Ibn Al-Nafis also wrote one of the first-ever Arabic novels. Al-Risala al-Kamiliyya fil-Sira al-Nabawiyya (also known by its Latin name Theologus Autodidactus) was primarily an exploration of religious and philosophical ideas, but Ibn Al-Nafis also wove his knowledge of the sciences into the narrative. The inclusion of natural history episodes as well as the novel’s exploration of potential apocalyptic futures (heavily informed by Ibn Al-Nafis’ Sunni faith) have prompted some to label Theologus Autodidactus the first speculative fiction novel.

A statue of Ibn Al-Nafis, who not only wrote medical and religious texts, but also wrote one of the first Arabic novels. GFDL/Wikimedia Commons (CC BY-SA 3.0)

A statue of Ibn Al-Nafis, who not only wrote medical and religious texts, but also wrote one of the first Arabic novels. GFDL/Wikimedia Commons (CC BY-SA 3.0)
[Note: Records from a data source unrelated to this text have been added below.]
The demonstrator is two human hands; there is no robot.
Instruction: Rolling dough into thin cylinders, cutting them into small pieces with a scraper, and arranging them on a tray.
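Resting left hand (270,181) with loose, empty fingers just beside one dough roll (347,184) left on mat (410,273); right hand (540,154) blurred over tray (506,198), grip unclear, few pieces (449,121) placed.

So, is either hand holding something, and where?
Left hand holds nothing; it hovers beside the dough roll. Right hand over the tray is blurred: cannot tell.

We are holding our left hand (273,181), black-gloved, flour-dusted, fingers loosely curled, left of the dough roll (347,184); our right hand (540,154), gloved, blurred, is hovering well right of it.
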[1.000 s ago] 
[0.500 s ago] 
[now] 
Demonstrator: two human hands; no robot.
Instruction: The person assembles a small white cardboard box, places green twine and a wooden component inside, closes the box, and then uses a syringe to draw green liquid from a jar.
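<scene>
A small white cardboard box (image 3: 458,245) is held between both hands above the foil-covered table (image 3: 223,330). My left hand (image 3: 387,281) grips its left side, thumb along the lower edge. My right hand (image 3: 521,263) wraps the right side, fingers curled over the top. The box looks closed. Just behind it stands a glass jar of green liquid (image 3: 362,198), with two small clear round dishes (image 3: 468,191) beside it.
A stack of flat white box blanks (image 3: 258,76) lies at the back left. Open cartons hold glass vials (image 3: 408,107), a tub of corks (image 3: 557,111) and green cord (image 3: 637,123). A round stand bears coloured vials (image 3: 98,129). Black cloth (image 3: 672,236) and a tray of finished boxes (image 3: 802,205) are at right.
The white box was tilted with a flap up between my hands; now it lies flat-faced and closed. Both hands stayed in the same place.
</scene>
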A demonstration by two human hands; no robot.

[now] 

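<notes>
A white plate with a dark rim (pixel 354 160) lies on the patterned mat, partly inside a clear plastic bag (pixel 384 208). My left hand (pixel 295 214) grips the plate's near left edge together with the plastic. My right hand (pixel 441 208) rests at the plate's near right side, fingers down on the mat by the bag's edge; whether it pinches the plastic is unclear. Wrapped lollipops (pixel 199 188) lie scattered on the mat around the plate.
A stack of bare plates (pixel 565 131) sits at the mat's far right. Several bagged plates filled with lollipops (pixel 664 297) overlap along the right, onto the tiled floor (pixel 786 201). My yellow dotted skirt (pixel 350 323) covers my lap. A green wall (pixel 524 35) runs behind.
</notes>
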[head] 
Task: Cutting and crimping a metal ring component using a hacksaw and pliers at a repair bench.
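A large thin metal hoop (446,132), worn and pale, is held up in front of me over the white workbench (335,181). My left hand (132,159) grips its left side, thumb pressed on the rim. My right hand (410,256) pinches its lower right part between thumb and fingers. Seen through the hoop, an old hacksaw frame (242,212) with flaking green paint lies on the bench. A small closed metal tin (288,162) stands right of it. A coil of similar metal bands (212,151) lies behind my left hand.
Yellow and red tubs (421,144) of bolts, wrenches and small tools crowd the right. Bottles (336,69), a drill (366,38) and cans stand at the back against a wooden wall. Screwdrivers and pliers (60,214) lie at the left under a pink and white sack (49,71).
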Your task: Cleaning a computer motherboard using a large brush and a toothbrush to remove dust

In the opening chapter the virtuous protagonist Kamil — who spontaneously formed out of clay — emerges from his cave on a deserted island and is wonderstruck at the beauty of the living world. He seeks to understand life through solitary, direct observation. Eventually, Kamil grows curious about animals’ inner workings. Ibn Al-Nafis writes: “He desired to know the functions of the organs in the interior of the abdomen and the thorax. He saw that he could observe this in others; so he began to split open the abdomens of animals which he could get hold and which he found dead.”

The young boy manages to dissect some of these animals without killing them and watches their stomachs break down food before noticing a very familiar pattern: “He also observed the heart within the thorax, its right ventricle full of blood, its left ventricle full of spirit, and that this ventricle contracts so that the spirit penetrates by arteries into the organs, then expands again, so that the spirit returns to it, and at the same time, air is attracted from the lung, which in its turn, attracts the air from outside.”

That Ibn Al-Nafis included a section where the honourable protagonist dissects live animals in his heavily religious novel is remarkable, especially given the taboo around cutting open dead bodies.

It’s hard to know for certain whether Ibn Al-Nafis’ work influenced the Western discovery of circulation. Although many of his works were translated into Latin and might have turned up in European medical libraries, his works certainly weren’t as widely read as those by Ibn Sina.

Still, the idea of blood circulation surfaced from time to time. In the early 1500s, a Spanish theologian named Michael Servetus espoused ideas that closely mirrored Ibn Al-Nafis’ description of the circulatory system, but soon after that, he was captured and executed by the Spanish Inquisition. No one is sure where Servetus’ ideas came from, but it’s possible that he had read some of Ibn Al-Nafis’ work. It’s also possible that Harvey might have had access to Ibn Al-Nafis’ texts during his time at University of Padua.

But regardless, Ibn Al-Nafis’ Commentary on the Canon fell into obscurity and was forgotten. Harvey, whose rigorous work was instrumental in spreading the idea of circulation and the importance of observation in medicine, was virtually unchallenged as the ‘discoverer’ of the circulatory system until 1924, when an Egyptian physician visiting Berlin stumbled across a copy of Ibn Al-Nafis’ Commentary in the Prussian State Library and realised that it contained an early description of the circulatory system.

Such stories are not unusual when it comes to the work of medieval Islamic scholars. Islamic scholars are credited with translating and preserving Greek and Roman texts during Europe’s ‘Dark Ages’, yet many translations of their own original works have been lost, perhaps hidden away in old libraries, just waiting to be rediscovered.